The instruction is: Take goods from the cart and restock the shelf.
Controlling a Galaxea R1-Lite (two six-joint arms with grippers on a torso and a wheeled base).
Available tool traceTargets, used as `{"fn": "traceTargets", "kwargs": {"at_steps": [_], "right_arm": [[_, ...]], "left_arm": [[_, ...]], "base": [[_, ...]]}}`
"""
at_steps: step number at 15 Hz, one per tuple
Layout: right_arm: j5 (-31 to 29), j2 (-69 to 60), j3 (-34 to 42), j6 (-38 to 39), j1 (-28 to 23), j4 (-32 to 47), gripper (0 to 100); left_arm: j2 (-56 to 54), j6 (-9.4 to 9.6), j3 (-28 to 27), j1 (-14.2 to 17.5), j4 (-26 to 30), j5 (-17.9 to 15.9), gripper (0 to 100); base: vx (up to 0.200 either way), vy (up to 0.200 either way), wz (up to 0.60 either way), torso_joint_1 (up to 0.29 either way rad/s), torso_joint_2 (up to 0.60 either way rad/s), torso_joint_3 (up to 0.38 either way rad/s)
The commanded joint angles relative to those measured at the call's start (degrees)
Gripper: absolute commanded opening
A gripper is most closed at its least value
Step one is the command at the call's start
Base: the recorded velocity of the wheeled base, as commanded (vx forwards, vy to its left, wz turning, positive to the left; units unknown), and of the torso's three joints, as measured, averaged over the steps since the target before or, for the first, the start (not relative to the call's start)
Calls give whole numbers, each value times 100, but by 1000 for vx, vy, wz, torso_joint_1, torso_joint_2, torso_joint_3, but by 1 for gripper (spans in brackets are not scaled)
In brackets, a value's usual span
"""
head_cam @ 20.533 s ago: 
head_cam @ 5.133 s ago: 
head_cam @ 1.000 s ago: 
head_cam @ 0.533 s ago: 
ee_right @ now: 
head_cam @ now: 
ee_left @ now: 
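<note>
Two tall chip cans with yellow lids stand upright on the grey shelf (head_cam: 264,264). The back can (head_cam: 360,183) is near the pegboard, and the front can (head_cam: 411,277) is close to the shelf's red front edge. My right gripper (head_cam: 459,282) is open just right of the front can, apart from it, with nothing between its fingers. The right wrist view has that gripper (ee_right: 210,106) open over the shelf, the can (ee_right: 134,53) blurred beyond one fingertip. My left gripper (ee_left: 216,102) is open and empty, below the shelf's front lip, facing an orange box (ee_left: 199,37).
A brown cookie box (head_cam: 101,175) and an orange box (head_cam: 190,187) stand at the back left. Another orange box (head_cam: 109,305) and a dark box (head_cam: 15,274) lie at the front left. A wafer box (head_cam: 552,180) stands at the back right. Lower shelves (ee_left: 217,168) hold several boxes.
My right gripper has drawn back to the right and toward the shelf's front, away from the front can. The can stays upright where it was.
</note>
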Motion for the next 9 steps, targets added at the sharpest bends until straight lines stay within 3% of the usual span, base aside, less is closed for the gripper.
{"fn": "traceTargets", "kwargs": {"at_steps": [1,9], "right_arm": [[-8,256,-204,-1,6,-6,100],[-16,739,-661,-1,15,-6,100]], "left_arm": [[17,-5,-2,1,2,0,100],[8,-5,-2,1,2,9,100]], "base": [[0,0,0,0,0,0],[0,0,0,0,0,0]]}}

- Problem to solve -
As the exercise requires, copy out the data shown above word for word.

- Answer to this task -
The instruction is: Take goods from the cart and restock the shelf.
Controlling a Galaxea R1-Lite (two six-joint arms with grippers on a torso and a wheeled base).
Available tool traceTargets, used as `{"fn": "traceTargets", "kwargs": {"at_steps": [_], "right_arm": [[_, ...]], "left_arm": [[_, ...]], "base": [[_, ...]]}}`
"""
at_steps: step number at 15 Hz, one per tuple
Layout: right_arm: j5 (-31 to 29), j2 (-69 to 60), j3 (-34 to 42), j6 (-38 to 39), j1 (-28 to 23), j4 (-32 to 47), gripper (0 to 100); left_arm: j2 (-56 to 54), j6 (-9.4 to 9.6), j3 (-28 to 27), j1 (-14.2 to 17.5), j4 (-26 to 30), j5 (-17.9 to 15.9), gripper (0 to 100); base: vx (up to 0.200 either way), vy (up to 0.200 either way), wz (up to 0.60 either way), torso_joint_1 (up to 0.29 either way rad/s), torso_joint_2 (up to 0.60 either way rad/s), torso_joint_3 (up to 0.38 either way rad/s)
The commanded joint angles relative to those measured at the call's start (degrees)
Gripper: absolute commanded opening
A gripper is most closed at its least value
Step one is the command at the call's start
Base: the recorded velocity of the wheeled base, as commanded (vx forwards, vy to its left, wz turning, positive to the left; units unknown), and of the torso's three joints, as measured, averaged over the steps since the target before or, for the first, the start (not relative to the call's start)
Calls give whole numbers, each value times 100, but by 1000 for vx, vy, wz, torso_joint_1, torso_joint_2, torso_joint_3, but by 1 for gripper (spans in brackets are not scaled)
In brackets, a value's usual span
"""
head_cam @ 20.533 s ago: 
head_cam @ 5.133 s ago: 
head_cam @ 1.000 s ago: 
head_cam @ 0.533 s ago: 
ee_right @ now: 
head_cam @ now: 
ee_left @ now: 
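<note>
Two tall chip cans with yellow lids stand upright on the grey shelf (head_cam: 264,264). The back can (head_cam: 360,183) is near the pegboard, and the front can (head_cam: 411,277) is close to the shelf's red front edge. My right gripper (head_cam: 459,282) is open just right of the front can, apart from it, with nothing between its fingers. The right wrist view has that gripper (ee_right: 210,106) open over the shelf, the can (ee_right: 134,53) blurred beyond one fingertip. My left gripper (ee_left: 216,102) is open and empty, below the shelf's front lip, facing an orange box (ee_left: 199,37).
A brown cookie box (head_cam: 101,175) and an orange box (head_cam: 190,187) stand at the back left. Another orange box (head_cam: 109,305) and a dark box (head_cam: 15,274) lie at the front left. A wafer box (head_cam: 552,180) stands at the back right. Lower shelves (ee_left: 217,168) hold several boxes.
My right gripper has drawn back to the right and toward the shelf's front, away from the front can. The can stays upright where it was.
</note>
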Motion for the next 9 steps, targets added at the sharpest bends until straight lines stay within 3% of the usual span, base aside, less is closed for the gripper.
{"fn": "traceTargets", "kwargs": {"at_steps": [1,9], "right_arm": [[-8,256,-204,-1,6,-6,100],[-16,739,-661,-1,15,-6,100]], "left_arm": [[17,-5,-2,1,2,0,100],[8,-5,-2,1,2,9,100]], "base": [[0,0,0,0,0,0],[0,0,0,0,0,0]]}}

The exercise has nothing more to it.